> _DIRECTIONS FOR THIS TASK_: Starting at the line with "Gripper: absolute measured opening" and going on through the line with "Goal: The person", reproduce each line in the records below exactly and nothing more.

(Extracted records)
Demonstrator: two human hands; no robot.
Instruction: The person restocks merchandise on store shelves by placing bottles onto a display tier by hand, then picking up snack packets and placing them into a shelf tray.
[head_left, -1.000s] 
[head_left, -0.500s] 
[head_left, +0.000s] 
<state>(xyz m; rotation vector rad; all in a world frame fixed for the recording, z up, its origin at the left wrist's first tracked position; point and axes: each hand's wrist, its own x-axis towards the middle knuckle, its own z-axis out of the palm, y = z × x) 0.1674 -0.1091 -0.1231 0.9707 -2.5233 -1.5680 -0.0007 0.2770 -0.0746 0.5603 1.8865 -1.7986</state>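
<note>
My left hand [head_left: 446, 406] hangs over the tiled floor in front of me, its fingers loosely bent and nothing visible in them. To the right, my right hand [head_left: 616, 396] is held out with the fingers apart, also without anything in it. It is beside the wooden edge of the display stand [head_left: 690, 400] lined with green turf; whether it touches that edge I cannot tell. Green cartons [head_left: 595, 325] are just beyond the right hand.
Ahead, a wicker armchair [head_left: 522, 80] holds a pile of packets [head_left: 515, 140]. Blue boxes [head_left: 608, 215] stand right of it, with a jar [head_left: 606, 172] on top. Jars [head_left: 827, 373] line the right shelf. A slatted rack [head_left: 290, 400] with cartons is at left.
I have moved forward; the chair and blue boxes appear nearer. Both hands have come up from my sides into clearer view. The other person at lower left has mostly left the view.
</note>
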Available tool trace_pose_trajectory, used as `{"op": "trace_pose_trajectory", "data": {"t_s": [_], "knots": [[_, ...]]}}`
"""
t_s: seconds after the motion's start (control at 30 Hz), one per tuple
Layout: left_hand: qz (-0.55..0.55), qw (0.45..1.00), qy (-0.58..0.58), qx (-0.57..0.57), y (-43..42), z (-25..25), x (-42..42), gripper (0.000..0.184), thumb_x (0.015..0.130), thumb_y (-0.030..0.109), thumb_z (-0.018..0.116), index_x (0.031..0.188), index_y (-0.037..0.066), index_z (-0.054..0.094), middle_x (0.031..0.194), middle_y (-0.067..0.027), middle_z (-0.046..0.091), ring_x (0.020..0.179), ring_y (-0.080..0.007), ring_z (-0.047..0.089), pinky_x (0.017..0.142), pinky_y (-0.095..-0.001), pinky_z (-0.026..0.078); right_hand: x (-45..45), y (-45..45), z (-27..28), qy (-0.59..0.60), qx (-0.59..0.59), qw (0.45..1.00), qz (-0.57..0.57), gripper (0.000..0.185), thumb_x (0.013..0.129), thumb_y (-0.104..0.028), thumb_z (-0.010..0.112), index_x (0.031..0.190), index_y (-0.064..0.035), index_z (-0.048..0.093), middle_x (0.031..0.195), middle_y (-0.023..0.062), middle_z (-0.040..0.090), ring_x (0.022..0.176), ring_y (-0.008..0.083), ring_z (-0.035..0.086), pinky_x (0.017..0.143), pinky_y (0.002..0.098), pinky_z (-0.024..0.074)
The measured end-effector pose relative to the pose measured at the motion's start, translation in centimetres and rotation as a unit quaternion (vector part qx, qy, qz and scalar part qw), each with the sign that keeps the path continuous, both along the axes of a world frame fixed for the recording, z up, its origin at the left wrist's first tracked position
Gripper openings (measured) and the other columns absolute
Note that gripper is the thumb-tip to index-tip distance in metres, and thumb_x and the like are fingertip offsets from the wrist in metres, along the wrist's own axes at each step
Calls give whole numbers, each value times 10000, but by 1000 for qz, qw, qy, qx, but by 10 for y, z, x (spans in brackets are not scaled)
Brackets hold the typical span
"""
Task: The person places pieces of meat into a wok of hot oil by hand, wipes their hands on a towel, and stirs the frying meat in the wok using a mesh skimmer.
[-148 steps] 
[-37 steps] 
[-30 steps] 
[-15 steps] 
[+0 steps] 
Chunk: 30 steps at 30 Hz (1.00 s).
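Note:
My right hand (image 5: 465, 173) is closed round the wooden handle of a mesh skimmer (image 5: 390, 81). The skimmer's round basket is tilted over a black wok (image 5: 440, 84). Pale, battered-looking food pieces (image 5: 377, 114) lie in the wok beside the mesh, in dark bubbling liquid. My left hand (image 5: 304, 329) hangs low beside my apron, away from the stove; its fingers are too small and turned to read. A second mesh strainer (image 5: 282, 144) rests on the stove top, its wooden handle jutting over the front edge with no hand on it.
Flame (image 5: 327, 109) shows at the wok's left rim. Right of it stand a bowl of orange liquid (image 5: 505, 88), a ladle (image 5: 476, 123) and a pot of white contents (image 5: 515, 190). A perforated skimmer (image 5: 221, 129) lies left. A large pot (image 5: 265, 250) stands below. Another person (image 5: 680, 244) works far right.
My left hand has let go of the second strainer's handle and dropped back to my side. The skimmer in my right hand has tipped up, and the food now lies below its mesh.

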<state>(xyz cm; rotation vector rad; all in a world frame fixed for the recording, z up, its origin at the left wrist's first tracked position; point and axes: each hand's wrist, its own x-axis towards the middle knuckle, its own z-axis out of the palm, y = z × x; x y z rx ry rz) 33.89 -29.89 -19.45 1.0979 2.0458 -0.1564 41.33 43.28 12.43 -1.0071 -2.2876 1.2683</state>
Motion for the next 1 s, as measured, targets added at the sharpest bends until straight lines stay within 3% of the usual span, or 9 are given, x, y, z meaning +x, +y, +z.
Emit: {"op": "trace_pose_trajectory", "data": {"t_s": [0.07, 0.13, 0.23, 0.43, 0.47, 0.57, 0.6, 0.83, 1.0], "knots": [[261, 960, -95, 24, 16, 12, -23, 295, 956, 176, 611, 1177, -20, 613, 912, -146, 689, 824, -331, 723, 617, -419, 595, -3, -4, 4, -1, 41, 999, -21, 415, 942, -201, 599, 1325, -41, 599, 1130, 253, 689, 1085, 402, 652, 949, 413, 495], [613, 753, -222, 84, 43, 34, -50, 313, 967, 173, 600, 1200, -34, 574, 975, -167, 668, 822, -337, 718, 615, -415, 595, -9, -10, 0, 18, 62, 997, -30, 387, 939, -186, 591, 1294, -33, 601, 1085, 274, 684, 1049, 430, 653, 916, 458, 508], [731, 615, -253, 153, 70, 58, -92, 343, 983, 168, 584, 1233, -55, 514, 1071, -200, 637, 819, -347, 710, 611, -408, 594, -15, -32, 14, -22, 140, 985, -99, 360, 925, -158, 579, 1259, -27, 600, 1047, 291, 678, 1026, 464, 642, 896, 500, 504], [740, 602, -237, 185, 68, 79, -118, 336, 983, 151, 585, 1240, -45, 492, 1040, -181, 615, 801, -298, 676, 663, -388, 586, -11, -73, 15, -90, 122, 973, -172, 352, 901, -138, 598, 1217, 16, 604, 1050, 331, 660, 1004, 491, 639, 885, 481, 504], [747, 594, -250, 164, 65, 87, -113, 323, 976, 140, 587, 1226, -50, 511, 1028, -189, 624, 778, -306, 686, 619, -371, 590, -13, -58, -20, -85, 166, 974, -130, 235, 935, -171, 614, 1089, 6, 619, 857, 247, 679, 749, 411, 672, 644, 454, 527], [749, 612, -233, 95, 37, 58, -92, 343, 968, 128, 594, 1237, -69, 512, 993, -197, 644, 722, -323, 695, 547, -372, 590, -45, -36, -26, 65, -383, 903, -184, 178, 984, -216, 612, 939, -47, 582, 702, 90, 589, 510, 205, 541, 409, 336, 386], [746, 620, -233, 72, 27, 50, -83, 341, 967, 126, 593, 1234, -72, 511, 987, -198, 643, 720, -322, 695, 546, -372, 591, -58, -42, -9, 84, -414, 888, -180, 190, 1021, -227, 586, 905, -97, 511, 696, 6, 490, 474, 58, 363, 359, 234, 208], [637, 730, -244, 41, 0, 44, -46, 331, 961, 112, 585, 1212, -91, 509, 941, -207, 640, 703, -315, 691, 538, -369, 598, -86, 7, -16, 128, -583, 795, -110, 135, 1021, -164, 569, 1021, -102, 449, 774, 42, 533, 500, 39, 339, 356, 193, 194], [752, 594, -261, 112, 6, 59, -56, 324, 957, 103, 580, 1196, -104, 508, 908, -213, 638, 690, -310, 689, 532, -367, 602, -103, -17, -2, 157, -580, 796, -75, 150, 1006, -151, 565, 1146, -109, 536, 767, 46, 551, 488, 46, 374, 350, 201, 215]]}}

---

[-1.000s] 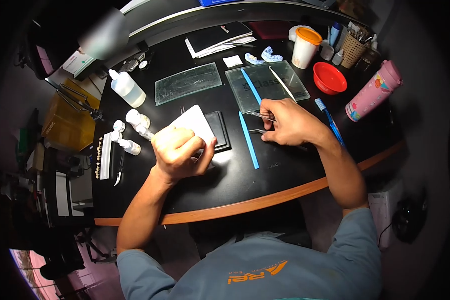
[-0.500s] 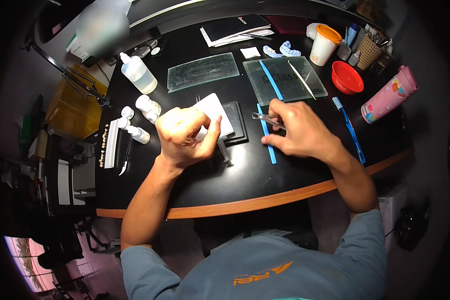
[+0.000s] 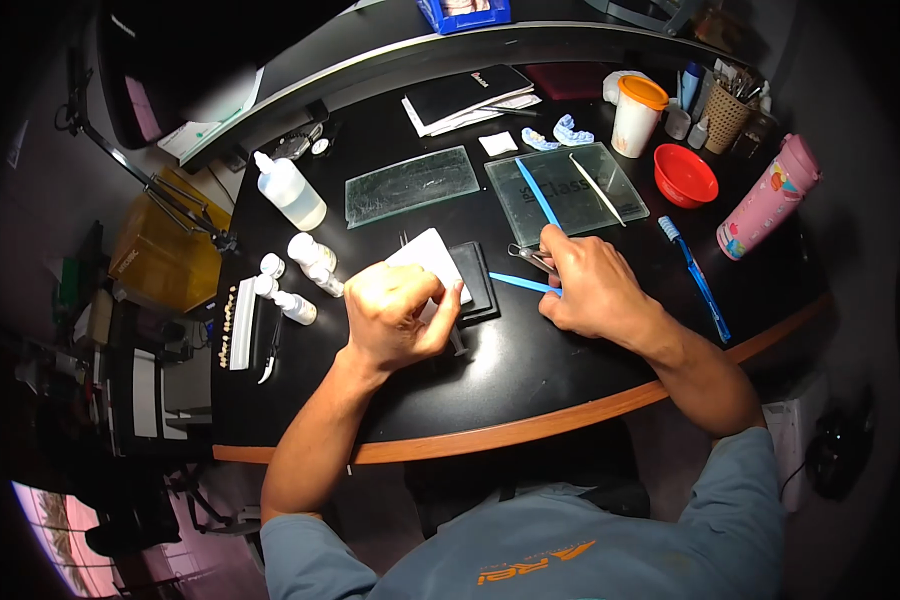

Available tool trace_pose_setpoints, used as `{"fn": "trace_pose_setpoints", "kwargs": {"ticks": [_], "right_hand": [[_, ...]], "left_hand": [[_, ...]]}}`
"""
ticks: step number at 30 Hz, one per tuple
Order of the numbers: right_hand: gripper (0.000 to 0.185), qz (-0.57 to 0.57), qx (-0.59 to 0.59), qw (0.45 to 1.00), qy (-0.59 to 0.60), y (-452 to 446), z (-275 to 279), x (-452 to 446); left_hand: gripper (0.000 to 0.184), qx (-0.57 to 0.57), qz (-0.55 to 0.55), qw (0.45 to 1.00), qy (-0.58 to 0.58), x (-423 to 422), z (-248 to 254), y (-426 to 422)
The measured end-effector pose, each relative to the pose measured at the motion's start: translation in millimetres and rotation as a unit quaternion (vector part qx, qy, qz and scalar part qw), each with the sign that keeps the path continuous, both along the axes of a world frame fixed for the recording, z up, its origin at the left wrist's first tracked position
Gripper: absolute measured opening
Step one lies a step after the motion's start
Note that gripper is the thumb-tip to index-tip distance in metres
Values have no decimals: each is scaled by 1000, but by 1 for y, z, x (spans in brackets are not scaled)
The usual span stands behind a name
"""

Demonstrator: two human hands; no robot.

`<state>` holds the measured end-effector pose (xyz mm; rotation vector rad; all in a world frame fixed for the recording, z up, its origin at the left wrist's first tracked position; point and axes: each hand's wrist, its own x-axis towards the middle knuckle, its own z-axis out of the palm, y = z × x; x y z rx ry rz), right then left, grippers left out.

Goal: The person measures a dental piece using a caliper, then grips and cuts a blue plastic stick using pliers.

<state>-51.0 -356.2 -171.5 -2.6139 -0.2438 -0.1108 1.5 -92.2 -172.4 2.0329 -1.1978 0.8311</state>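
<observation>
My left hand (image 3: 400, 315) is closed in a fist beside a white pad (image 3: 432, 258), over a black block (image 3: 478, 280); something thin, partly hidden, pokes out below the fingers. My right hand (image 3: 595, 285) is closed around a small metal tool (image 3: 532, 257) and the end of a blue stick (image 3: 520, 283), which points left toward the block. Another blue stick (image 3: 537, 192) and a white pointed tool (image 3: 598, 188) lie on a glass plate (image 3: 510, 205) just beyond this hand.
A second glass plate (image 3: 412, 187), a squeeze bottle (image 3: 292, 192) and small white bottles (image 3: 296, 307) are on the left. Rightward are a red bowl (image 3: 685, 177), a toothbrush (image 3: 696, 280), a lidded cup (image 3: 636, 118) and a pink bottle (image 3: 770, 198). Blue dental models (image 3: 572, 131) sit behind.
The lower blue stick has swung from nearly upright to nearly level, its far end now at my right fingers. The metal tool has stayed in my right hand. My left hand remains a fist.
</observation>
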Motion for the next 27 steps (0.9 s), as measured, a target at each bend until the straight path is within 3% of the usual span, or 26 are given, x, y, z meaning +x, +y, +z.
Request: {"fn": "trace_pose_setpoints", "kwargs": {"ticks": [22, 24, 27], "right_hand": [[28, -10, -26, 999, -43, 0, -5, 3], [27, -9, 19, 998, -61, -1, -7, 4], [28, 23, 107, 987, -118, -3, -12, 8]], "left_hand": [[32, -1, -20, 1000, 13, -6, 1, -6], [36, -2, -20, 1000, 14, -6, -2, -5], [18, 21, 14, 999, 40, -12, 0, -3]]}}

> _RESPONSE TO THE EXERCISE_:
Gripper: absolute measured opening
Step one lies a step after the motion's start
Note that gripper is the thumb-tip to index-tip distance in metres
Values have no decimals: each is scaled by 1000, but by 1 for y, z, x (spans in brackets are not scaled)
The usual span stands behind a name
"""

Demonstrator: two human hands; no robot.

`<state>` holds the measured end-effector pose (xyz mm; rotation vector rad; all in a world frame fixed for the recording, z up, its origin at the left wrist's first tracked position; point and axes: each hand's wrist, its own x-axis towards the middle knuckle, its own z-axis out of the palm, y = z × x; x y z rx ry rz), right then left, grippers left out.

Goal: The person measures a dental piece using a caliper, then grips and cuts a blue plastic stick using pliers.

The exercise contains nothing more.